Norwegian version of this page

Satisfied students

92 per cent of students are satisfied or very satisfied with the education they have received at the Faculty of Medicine.

Tre studenter
Photo: Rambøll/UiO

The same proportion are in work directly following the completion of their education according to a survey of students who graduated in the period from 2014 to 2018 (pdf)

– The fact that so many people are satisfied with their education and go straight into work says a lot about the quality of education on offer. In the digitalised world, change happens fast. This is why it is also important for us to focus on lifelong learning and development, both for our students and for us as a centre of learning,’ says Eivind Engebretsen, Vice-Dean of Postgraduate Studies in the Faculty of Medicine. 

– We have a responsibility to push for development that is sustainable, and which responds not only to the challenges of today but also those of the future. Developing sustainable health education is at the heart of our new application to establish the Centre of Excellence in Education, he adds. 

Research-based education applicable in working world

The survey also shows that 97 per cent of students who undertook the professional study programme in medicine believe that they are using the skills and competencies they developed as part of their education at UiO in their current job. Of these respondents, 73 per cent believe that this is the case to a great extent, which is almost 40 per cent higher than the general UiO student body. 

– It’s great that we have such satisfied students, who are clearly valued and considered a resource in the work life. We see it as inspiration to keep working hard and deliever an excellent education and to develop further both our professional study programme and in medicine and our master’s programmes, says Elin Olaug Rosvold, Vice-Dean of the Faculty of Medicine.

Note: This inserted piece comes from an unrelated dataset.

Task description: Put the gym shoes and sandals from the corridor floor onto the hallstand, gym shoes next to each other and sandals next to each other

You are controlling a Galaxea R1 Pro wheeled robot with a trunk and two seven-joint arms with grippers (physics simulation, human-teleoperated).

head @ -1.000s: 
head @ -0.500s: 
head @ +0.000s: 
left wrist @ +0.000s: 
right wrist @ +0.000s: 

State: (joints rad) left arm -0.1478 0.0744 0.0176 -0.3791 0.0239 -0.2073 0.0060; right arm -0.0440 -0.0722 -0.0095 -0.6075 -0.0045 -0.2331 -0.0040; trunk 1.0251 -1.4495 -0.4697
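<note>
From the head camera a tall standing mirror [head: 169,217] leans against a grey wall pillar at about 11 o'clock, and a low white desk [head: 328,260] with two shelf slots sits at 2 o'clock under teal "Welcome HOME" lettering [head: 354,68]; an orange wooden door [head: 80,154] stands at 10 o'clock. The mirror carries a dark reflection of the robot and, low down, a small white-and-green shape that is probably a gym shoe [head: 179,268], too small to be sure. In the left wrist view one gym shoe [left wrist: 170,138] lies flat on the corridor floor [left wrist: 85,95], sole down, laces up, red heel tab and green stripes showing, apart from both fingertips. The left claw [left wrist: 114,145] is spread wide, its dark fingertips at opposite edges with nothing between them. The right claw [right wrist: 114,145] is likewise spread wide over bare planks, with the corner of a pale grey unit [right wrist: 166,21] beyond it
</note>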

Jobs that meet expectations

Almost 80 per cent of respondents believe that their studies in the Faculty of Medicine have enabled them to find jobs that meet their expectations. 96 per cent of respondents are in full-time employment, and 4 per cent are in part-time employment. 70 per cent of those in part-time employment stated that this was through their own choice.

– This demonstrates that we are fully in touch with what is needed as part of an educational programme in order to master working life. We also see the significance of our students being taught by internationally renowned professors and researchers.  It provides proximity to both working life and the global research community, says Eivind Engebretsen.

The survey examines several aspects of education and job opportunities. 88 per cent of respondents work in the public sector, which is 28 per cent higher than the average for all graduates from UiO during this period, and is only to be expected since the health and education sector in Norway is largely public.

72 per cent of respondents work in health and care services, while 13 per cent work in research and education.

Education at The Faculty of Medicine

The Faculty of Medicine trains 1200 medical students (MD), 900 Master’s students and 1400 PhD students. The 6-year MD program has the largest number of applicants compared to other Norwegian medical schools.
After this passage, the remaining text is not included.